EXERCISE REQUIREMENTS — Each line of the material below is to be checked for "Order"; the number of matching lines is the only output expected.
--------------------
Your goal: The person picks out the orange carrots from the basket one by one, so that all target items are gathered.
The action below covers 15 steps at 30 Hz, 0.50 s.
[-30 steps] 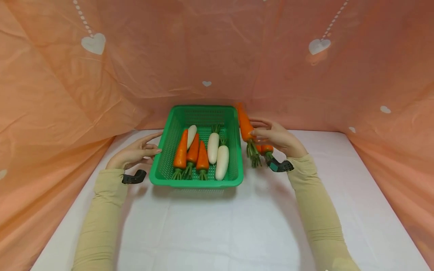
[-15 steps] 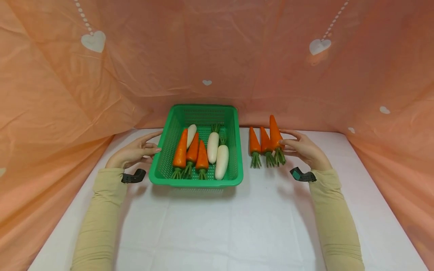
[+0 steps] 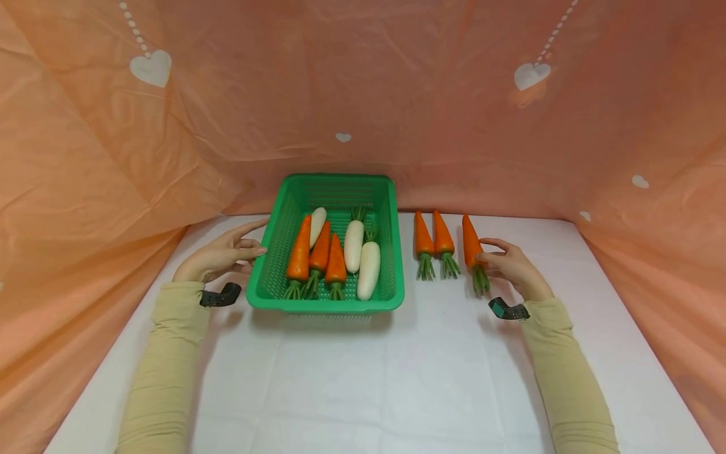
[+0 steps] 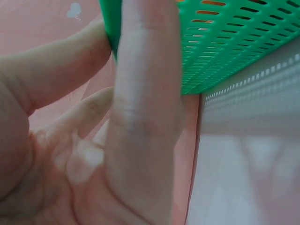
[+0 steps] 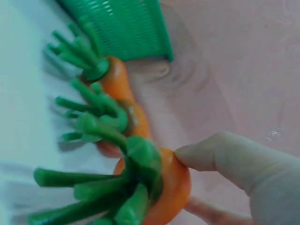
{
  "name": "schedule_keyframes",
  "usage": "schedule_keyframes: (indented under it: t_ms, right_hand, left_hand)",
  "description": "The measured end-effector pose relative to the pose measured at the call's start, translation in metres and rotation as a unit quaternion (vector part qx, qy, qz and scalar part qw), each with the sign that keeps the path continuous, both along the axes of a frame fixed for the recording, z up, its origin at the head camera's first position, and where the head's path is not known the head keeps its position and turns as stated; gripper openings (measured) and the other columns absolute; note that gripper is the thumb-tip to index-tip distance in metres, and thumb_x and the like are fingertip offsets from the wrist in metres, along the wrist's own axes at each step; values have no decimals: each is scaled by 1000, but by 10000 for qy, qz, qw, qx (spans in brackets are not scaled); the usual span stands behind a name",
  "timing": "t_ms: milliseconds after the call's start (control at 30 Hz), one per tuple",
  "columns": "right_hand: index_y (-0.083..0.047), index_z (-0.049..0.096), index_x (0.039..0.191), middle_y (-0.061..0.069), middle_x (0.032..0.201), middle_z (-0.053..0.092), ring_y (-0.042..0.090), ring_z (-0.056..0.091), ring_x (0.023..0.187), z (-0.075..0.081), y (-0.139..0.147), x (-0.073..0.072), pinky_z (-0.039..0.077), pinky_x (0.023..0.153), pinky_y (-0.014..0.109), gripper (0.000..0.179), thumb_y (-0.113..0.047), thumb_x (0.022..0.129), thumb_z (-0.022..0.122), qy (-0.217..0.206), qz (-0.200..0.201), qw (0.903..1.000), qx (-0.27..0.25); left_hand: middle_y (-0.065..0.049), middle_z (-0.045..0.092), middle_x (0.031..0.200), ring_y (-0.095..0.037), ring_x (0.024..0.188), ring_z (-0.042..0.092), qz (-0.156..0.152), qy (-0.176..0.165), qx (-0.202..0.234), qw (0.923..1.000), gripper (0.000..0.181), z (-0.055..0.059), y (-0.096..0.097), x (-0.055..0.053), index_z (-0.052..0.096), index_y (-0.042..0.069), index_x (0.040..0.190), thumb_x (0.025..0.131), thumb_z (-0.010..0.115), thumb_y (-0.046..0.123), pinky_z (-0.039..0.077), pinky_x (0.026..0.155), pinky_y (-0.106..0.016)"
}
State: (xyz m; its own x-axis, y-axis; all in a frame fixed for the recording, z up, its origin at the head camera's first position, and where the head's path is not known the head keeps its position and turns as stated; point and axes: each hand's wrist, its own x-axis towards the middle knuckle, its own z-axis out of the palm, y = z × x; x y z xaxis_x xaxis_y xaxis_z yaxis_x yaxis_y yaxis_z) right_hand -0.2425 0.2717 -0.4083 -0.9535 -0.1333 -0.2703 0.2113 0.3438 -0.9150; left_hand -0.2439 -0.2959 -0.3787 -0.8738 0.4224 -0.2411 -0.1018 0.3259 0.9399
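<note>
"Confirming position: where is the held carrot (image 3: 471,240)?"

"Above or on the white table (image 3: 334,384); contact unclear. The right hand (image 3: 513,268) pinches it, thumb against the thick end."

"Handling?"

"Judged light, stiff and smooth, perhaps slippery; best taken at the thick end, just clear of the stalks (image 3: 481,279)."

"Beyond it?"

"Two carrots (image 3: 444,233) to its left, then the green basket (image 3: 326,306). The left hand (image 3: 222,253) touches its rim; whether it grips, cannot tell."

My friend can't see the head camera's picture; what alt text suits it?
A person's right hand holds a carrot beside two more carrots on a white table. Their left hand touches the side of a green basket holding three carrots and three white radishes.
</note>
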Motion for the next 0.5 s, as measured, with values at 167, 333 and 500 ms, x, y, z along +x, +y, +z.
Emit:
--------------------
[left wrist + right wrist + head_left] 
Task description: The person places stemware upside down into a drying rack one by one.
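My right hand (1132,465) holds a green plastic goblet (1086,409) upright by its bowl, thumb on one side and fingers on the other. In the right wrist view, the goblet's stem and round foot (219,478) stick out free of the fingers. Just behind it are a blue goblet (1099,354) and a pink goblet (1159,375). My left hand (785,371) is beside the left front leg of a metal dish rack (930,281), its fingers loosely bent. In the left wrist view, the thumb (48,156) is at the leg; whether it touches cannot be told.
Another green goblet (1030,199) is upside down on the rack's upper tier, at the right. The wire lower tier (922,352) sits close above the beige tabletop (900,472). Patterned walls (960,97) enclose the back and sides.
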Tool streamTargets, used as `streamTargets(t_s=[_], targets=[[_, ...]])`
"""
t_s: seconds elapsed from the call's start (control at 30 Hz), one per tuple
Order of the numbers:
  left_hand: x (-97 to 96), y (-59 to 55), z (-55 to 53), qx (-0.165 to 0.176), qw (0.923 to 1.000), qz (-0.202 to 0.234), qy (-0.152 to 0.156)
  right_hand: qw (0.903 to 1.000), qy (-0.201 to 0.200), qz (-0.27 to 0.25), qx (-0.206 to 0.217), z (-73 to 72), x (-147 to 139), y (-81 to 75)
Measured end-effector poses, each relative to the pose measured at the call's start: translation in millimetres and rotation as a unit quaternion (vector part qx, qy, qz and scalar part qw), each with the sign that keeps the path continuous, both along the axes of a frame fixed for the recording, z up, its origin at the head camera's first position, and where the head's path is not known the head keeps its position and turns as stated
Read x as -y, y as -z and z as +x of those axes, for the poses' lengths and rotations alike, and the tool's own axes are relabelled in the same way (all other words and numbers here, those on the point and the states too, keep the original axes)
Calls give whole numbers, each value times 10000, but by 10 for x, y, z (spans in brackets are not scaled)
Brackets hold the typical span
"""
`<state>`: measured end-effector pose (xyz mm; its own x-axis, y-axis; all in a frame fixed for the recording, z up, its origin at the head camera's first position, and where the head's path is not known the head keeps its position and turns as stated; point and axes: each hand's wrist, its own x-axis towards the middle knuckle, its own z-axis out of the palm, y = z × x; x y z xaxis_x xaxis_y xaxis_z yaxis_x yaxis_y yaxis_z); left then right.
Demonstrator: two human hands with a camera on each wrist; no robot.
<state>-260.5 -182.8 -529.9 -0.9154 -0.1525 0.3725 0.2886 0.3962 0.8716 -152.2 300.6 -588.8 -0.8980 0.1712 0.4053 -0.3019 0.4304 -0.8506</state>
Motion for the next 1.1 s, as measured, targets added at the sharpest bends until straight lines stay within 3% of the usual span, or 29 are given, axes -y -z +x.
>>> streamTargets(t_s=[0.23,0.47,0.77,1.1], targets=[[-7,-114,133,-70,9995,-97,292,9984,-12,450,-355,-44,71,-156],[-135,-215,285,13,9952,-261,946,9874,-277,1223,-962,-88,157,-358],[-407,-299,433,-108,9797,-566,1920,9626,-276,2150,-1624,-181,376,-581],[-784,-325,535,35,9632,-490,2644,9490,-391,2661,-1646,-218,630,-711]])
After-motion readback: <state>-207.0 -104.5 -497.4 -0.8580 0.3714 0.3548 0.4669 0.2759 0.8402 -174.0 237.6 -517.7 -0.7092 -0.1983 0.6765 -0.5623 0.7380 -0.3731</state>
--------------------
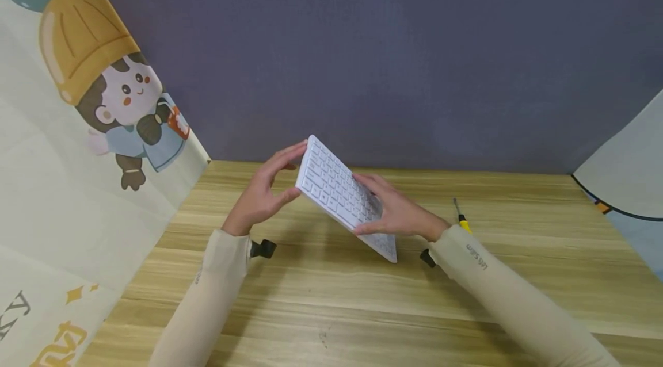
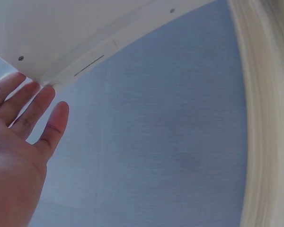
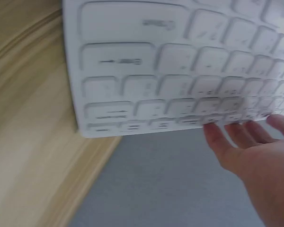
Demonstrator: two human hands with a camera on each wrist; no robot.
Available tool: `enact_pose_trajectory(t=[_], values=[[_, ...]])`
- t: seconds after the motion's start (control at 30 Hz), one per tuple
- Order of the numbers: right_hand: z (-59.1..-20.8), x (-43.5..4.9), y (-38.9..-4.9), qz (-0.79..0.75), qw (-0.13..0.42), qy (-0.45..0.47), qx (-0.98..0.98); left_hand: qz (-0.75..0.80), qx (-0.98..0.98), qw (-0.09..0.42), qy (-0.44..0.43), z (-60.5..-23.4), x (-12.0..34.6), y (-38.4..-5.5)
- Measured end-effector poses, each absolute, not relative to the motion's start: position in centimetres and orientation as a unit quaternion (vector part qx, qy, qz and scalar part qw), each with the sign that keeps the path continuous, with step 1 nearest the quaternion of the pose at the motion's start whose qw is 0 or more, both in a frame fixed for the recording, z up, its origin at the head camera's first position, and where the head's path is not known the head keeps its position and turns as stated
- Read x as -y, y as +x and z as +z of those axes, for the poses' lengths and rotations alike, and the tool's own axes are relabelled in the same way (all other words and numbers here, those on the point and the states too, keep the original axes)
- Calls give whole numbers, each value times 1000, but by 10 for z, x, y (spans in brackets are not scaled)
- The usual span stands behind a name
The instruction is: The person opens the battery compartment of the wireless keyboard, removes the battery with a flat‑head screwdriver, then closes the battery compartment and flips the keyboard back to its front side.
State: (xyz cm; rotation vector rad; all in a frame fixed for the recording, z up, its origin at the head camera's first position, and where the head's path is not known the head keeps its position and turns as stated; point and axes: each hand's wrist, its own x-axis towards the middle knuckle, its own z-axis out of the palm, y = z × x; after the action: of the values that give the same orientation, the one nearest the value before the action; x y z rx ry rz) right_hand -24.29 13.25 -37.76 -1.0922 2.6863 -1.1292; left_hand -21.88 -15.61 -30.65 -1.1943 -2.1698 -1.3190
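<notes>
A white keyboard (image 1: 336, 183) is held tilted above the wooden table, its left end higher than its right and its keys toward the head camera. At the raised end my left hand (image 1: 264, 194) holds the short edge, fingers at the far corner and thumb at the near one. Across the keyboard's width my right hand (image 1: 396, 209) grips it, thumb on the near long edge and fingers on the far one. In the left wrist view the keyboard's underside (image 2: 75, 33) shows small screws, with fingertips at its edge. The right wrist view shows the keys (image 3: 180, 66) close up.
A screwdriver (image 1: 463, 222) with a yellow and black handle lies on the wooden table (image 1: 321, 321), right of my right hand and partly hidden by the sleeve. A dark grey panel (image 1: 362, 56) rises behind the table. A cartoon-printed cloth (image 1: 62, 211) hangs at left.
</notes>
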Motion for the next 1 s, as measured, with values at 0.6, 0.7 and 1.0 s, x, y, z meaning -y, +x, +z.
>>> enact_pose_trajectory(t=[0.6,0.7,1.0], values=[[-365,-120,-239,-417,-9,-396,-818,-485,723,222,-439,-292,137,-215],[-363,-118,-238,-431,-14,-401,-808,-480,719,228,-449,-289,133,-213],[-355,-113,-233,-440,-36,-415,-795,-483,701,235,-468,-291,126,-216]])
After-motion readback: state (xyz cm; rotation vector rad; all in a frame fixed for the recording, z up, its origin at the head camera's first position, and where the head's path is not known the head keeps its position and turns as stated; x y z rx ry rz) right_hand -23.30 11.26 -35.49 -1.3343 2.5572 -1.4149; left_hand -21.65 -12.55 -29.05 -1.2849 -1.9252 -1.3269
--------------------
TASK SOLUTION — 2